Para quem não sabe (e se você curte um rock alternativa de primeira, eu duvido que você não sabe) Wavves é uma banda de rock alternativo de Los Angeles, EUA. Seu som sempre foi bem barulhento, sendo classificado como um noise rock de garagem, que ganhou nuances de surf rock lá pra 2010, mas em 2013 (eu acho), eles lançaram o não tão aclamado “Afraid of Heights”, que tinha uma pegada mais deprê, lembrando bastante o Nirvana e toda a onda grunge que havia ganhado novamente a atenção de todos os meninos descolados naqueles anos pós-quase-apocalipse maia de 2012.
Eu não sabia muito o que esperar de um novo CD do Wavves (e, na verdade, esse CD me pegou de sopetão, por que eu nem havia lido nada a respeito dele, nem sabia de seu lançamento), no entanto, gosto muito dos primeiros trabalhos do Wavves, tanto a fase noise rock de garagem (magistral), quanto a fase surf rock garageiro (fenomenal) e sua fase deprê não é de se jogar fora.
Mas aqui, eles inovam novamente, voltando um pouco para as suas origens, puxando novamente aquela pegada surfista e os ritmos dançantes e agitados, mas dessa vez, com um som um pouco mais polido, ao menos em relação aos instrumentos, afinal, os vocais continuam sujos e cheios de camadas.
As guitarras também são sujas e cheias de camadas, mas não chegam a dar dor de cabeça, sem contar que, nesse álbum, elas “sabem” quando entrar na música, dando espaço para todos os outros instrumentos e não ponopolizando o álbum todo como acontecia nos primórdios da banda. O baixo e a bateria (apesar da banda/duo não ter um baterista fixo) são sempre presentes e dão o ritmo às canções, fortalecendo o lado dançante do álbum todo.

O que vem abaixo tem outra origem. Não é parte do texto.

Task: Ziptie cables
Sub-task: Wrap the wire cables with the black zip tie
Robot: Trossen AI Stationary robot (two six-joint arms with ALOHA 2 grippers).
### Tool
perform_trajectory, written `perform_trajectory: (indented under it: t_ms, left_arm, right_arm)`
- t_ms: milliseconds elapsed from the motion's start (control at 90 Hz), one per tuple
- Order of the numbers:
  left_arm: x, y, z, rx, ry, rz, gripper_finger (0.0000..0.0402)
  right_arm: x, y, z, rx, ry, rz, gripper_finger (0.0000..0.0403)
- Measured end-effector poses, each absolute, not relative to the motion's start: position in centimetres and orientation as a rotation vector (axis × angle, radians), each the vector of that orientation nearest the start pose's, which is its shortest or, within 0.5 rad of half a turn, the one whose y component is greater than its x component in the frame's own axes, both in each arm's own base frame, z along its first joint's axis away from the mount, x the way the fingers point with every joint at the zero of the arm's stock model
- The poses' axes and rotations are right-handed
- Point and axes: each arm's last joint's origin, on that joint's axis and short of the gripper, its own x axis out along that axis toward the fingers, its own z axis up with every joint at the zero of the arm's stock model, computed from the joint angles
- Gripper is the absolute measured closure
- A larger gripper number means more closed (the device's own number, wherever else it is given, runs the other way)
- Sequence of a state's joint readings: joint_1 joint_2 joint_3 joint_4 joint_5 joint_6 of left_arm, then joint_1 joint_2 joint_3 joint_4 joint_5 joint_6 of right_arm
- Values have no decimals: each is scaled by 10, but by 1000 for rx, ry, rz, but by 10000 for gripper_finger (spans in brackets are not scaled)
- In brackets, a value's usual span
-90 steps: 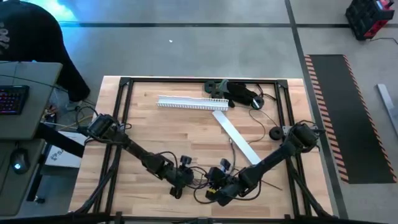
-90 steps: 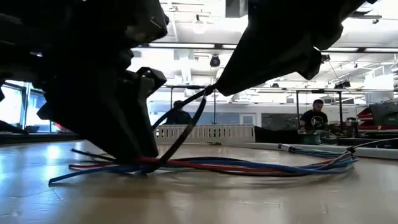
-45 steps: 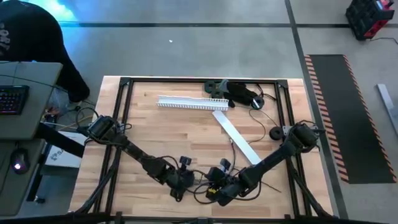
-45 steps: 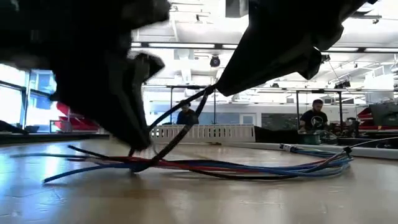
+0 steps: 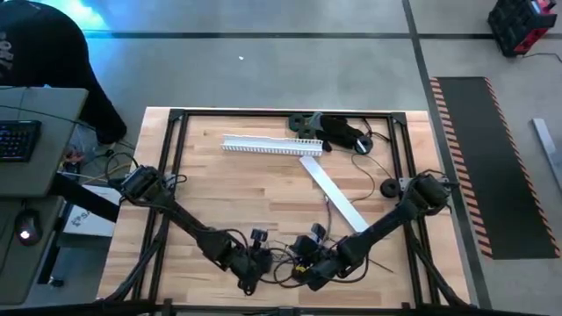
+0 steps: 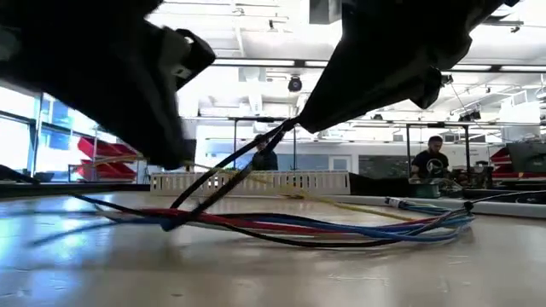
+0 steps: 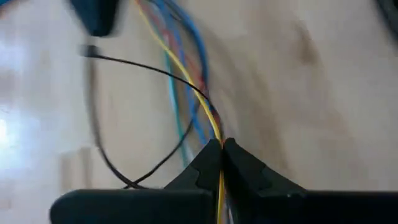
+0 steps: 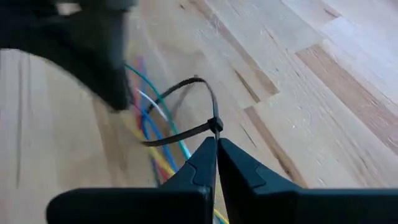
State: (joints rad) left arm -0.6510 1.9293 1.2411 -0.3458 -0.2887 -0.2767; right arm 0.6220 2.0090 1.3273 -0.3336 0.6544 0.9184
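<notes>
evidently the cables (image 6: 281, 228) are light, thin and very floppy: they lie slack along the near edge of the wooden table (image 5: 263, 189), between the two arms, in red, blue and yellow strands that sag and splay wherever they are not held. judged from this, they will slide past one another and spread if taken at one end only; the sound place to grip is the gathered middle of the bunch, close to the zip tie (image 8: 189, 115), so the strands stay together while the loop is drawn in. the left gripper (image 7: 221, 149) is clenched on a few strands, a yellow one running visibly between its fingertips, and lifts them slightly off the surface. the right gripper (image 8: 216, 146) is closed on the head of the black zip tie, whose loop stands open around part of the bunch and looks stiff enough to keep its shape. the table top is smooth, glossy wood; cables are likely to skid on it rather than catch. farther back on it lie a white slotted strip (image 5: 270, 146), a flat white strip (image 5: 334, 195) and a black gadget (image 5: 338, 132). beyond the table, a person (image 6: 432, 160) sits in a bright workshop; another figure (image 5: 53, 66) stands at a desk beside the left arm.
</notes>
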Motion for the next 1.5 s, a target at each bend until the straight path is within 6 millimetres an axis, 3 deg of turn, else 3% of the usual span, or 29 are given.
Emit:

Ao meu ver, esse parece ser o álbum mais “redondo” do Wavves, por ser um álbum que não exagera em nenhum momento, nem puxa demais para qualquer lado, sendo uma mistura perfeita de noise rock, com surf rock e garage rock, contando com uma gama de instrumentos digna de 3 diferentes gêneros de rock, das guitarras, baixo e bateria, a percussão mais elaborada, o pandeiro, sintetizadores e um tecladinho maroto.
As letras continuam muito centradas na visão do vocalista, pedindo desculpas por ter bagunçado com sua namorada, seus amigos, reclamando da vida e todo aquele blá-blá-blá que todos nos cansamos de ouvir, mas estamos sempre repetindo para os outros, afinal o Wavves apesar de já ter alguns bons anos de estrada e cinco (!) CD’s (fora os EP’s e Splits), é uma banda de moleques, ou no máximo, jovens adultos, pouco mais velhos que eu ou você (talvez…), então eles nos entendem e nos expressam, de certa forma.
Enfim, o retorno de Wavves com “V” é excelente, é dançante, é divertido, é engraçado e é agitado, tudo em 12 ótimas canções (há algumas excelentes aqui, mas nenhuma é menor que “ótima”, na minha classificação pessoal).